Proses penghitungan pun dimulai yang dipimpin oleh Ketua Komisi III DPR RI Habiburokhman. Hasilnya, Setyo Budiyanto terpilih menjadi Ketua KPK periode 2024-2029. Sementara empat anggota atau Komisioner KPK yakni Fitroh Rohcahyanto, Johanis Tanak, Ibnu Basuki Widodo dan Agus Joko Pramono.
Harta Kekayaan Setyo Budiyanto
Mengutip Laporan Harta Kekayaan Penyelenggara Negara (LHKPN), Jumat (22/11/2024), Setyo tercatat memiliki kekayaan hingga Rp9,6 miliar. Harta tersebut terdiri dari tanah, bangunan hingga kendaraan.

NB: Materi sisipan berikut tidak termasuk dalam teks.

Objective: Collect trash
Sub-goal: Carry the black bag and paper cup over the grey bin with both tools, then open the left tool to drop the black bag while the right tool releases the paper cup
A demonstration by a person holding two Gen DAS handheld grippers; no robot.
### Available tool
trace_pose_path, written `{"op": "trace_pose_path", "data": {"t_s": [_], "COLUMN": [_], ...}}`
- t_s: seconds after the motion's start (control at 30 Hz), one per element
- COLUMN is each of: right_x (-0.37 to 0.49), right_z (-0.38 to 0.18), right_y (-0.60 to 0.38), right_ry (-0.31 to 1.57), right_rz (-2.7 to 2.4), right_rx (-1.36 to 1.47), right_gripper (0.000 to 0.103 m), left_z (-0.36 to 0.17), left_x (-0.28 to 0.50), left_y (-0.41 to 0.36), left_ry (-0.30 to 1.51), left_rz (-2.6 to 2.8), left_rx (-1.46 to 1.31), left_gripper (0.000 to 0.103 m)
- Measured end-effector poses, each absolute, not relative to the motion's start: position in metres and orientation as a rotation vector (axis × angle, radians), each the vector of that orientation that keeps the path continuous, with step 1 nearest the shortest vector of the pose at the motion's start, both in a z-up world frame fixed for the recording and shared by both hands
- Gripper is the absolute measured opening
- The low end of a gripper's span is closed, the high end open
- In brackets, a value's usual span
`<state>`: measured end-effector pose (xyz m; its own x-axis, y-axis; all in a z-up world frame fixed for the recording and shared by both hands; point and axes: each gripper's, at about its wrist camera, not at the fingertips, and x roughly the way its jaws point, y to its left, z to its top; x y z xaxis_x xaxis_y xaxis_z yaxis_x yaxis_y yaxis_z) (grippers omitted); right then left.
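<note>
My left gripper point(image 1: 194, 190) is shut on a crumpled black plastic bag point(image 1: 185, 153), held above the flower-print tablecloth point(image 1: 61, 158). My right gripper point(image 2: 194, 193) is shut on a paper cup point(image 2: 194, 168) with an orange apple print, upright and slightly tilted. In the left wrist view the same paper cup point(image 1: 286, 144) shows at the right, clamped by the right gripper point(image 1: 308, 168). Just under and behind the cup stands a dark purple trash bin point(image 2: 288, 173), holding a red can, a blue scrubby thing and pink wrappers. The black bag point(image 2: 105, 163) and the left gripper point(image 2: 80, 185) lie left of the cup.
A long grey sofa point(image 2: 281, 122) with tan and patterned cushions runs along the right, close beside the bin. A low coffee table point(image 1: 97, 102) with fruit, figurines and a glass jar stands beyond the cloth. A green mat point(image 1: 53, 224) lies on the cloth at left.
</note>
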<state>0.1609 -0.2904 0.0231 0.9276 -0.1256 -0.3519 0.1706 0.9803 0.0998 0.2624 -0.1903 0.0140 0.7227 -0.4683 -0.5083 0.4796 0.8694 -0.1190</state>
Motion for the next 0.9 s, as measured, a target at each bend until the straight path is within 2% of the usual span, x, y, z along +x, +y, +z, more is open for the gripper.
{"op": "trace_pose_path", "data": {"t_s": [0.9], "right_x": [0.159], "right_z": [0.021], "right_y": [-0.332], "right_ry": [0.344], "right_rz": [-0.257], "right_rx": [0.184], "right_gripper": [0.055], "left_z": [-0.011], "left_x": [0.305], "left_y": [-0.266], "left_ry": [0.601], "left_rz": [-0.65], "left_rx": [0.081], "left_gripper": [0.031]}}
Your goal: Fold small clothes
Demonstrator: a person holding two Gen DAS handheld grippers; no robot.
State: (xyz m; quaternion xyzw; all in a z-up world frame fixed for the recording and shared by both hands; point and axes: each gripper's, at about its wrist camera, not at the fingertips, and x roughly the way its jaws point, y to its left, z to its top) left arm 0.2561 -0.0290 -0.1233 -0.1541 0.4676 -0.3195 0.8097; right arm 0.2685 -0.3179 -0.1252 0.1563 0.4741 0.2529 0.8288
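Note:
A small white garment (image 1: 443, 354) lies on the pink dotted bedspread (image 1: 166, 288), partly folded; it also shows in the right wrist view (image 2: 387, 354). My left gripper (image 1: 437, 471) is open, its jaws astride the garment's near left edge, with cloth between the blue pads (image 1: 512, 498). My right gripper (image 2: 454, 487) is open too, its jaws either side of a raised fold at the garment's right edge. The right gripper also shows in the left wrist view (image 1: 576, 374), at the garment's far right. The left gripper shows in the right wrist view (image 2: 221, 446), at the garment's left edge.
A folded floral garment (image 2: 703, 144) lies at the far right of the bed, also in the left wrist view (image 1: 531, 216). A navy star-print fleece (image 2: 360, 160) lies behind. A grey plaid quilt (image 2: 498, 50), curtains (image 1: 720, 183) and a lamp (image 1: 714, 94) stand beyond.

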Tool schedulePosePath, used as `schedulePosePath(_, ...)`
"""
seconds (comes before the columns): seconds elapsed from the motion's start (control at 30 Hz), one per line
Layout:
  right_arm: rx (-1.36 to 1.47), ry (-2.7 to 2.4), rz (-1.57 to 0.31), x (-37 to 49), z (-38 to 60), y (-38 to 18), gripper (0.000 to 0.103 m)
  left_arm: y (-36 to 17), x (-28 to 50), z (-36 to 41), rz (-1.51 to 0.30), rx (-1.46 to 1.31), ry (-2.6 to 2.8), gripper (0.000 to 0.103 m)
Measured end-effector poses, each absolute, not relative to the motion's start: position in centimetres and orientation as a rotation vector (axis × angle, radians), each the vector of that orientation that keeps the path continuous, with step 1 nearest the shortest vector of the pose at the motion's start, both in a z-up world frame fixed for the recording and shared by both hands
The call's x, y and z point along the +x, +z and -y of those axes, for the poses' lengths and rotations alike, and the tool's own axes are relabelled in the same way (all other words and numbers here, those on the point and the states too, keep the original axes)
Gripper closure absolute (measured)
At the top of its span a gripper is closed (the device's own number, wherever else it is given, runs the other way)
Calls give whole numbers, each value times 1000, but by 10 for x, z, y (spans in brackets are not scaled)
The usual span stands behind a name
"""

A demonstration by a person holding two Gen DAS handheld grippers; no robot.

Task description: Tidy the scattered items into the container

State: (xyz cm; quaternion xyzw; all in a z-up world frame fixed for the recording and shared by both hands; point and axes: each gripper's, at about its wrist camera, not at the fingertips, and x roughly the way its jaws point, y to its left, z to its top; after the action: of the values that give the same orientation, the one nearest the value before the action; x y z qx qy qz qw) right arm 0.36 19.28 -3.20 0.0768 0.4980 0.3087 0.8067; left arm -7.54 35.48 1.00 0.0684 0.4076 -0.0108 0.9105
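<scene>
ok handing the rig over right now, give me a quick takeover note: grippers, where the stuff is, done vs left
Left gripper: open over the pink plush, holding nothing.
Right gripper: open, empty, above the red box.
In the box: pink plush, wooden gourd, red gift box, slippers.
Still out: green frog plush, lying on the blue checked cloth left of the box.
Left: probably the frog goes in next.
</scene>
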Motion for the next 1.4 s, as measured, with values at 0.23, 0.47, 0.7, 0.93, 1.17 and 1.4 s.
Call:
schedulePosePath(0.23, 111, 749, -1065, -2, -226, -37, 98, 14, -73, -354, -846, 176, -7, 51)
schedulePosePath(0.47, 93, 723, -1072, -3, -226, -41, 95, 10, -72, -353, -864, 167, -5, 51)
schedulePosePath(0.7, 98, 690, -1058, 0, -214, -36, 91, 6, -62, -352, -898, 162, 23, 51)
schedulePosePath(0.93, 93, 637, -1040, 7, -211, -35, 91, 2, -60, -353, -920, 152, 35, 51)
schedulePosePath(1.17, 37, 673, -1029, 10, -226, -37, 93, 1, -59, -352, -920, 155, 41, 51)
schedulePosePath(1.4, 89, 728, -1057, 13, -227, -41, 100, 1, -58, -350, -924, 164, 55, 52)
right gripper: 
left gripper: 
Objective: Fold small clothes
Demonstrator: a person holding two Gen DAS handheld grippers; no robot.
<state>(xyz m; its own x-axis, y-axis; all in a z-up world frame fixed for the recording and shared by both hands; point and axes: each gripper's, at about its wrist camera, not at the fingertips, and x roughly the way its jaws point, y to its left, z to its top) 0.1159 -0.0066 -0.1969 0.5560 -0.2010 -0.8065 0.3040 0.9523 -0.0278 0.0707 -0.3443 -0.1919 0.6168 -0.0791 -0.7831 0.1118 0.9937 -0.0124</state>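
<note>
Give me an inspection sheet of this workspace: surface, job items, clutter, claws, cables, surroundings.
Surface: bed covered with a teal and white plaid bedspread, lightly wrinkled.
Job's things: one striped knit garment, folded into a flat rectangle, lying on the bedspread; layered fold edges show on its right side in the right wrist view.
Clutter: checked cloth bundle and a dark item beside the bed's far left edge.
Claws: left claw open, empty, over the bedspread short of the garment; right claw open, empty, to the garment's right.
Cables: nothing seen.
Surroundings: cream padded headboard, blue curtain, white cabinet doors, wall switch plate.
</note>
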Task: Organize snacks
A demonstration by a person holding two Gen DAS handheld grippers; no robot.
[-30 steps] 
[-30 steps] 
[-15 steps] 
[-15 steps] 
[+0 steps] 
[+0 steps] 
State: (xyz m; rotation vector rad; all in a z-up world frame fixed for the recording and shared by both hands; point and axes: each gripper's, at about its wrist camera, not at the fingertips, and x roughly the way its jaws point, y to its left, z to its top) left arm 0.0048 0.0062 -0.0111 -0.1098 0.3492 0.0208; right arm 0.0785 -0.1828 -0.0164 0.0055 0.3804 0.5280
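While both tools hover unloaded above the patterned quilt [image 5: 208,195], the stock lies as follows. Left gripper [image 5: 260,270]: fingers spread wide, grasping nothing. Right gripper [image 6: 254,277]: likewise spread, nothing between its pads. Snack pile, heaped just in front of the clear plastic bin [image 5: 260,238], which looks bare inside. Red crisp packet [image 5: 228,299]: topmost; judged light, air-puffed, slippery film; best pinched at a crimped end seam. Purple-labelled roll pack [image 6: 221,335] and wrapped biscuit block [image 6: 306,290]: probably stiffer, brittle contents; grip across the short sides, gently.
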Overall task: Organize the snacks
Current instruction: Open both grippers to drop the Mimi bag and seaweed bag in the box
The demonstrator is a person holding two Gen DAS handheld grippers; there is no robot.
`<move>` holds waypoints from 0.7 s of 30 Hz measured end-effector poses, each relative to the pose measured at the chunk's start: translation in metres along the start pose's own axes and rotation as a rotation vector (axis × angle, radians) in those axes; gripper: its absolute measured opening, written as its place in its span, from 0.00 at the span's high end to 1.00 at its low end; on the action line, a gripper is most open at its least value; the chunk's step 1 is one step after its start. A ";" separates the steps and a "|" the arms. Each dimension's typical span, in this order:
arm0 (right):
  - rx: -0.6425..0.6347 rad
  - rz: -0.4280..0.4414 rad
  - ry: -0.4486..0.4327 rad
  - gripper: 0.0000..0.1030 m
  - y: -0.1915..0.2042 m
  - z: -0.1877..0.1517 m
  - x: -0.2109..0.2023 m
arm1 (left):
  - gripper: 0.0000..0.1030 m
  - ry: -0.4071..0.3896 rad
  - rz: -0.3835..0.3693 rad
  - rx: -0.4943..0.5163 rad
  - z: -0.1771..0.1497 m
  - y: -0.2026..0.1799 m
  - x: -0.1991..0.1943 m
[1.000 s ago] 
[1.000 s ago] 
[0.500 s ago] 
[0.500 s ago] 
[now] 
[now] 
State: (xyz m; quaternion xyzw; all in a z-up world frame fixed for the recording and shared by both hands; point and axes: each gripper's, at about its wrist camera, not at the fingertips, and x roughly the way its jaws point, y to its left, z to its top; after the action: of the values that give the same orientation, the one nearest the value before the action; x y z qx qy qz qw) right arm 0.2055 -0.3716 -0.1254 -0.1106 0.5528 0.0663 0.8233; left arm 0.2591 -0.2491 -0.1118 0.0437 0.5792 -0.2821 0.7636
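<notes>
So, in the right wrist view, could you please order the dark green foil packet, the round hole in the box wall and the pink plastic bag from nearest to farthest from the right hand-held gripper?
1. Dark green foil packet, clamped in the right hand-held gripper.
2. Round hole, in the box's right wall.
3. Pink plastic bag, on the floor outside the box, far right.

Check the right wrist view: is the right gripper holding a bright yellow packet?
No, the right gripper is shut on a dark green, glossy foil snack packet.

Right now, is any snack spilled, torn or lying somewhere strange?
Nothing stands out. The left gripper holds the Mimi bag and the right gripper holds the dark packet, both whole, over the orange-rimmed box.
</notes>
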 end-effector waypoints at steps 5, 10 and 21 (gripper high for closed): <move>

Untuk tanah dan bangunan Setyo mencapai Rp7,6 miliar yang ada di Kota Tangerang, Kota Makassar dan Kota Bogor. Semua tanah dan bangunannya diperoleh dari hasil sendiri.
Dirinya juga memiliki alat transportasi sebesar Rp946 juta. Terdiri dari Sepeda RB 2020, Piaggio Vespa 2016, Trek RB dan Mobil Toyota LX 2012.
Harta bergerak lainnya mencapai Rp360 juta. Kas dan setara kas Setyo mencapai Rp705 juta. Tidak memiliki utang.
Setyo Budiyanto Siap Hadapi Tugas Berat di KPK
Eks Penyidik KPK Yudi Purnomo menyatakan bahwa tugas berat menanti kepemimpinan lembaga antirasuah kedepan. Diantaranya adalah, memulihkan kepercayaan terpik yang semakin menurun.
Pernyataan Yudi tersebut menanggapi terpilihnya Setyo Budiyanto sebagai ketua KPK. Ia meyakini, Setyo mampu menghadapi tugas berat di lembaga antikorupsi tersebut.
"Tidak ada rekam jejak buruk Setyo selama di KPK. Malah banyak kasus besar yang ditangani Setyo sebagai Dirdik," kata Yudi, Jumat (22/11/2024).
Menurut Yudi, KPK belakangan lebih banyak kontroversi dibanding dengan prestasi kerja. Namun Yudi percaya bahwa Setyo bisa karena pengalamannya pernah sebagai orang dalam KPK. "Sebagai Direktur Penyidikan KPK sehingga tentu penindakan korupsi akan menjadi prioritasnya," ujarnya.